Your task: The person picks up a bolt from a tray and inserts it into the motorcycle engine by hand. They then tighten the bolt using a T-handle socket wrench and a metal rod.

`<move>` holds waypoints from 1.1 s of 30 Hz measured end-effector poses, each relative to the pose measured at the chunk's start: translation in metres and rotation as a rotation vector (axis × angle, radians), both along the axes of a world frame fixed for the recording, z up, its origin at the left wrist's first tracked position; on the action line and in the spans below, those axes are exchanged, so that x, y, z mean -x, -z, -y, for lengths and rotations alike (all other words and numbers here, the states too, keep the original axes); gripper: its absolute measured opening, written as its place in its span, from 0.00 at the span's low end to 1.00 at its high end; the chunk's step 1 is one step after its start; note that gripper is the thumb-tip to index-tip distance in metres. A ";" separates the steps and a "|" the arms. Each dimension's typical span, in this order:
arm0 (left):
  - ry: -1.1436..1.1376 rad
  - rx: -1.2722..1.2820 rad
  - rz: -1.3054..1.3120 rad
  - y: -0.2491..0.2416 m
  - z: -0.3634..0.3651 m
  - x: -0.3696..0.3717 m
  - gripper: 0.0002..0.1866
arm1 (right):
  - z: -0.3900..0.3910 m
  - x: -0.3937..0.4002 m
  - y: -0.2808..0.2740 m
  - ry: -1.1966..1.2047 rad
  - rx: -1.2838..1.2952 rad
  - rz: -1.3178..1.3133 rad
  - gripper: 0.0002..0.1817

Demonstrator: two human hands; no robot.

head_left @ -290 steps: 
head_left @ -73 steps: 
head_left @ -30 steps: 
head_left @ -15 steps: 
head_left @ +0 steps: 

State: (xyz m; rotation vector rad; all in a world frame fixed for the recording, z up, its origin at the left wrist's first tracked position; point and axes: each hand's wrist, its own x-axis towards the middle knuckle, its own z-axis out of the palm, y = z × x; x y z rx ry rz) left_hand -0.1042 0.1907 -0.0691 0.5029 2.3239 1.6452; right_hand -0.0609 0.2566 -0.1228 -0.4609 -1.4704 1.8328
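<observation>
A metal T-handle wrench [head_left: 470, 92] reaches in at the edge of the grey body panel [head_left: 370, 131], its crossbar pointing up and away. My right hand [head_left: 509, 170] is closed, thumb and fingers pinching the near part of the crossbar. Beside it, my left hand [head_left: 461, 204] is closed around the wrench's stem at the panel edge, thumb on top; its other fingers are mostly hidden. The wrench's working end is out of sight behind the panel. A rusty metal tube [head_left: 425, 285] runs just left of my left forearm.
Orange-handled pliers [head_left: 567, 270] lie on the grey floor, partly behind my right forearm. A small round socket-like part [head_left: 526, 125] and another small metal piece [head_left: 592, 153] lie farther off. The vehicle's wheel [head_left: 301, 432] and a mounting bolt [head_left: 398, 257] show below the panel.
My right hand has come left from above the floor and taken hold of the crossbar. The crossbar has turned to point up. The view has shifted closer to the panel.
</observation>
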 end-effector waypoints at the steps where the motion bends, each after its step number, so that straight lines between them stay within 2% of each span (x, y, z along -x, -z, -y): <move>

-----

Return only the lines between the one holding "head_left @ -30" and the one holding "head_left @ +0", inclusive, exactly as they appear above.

head_left @ -30 steps: 
head_left @ -15 steps: 
head_left @ +0 steps: 

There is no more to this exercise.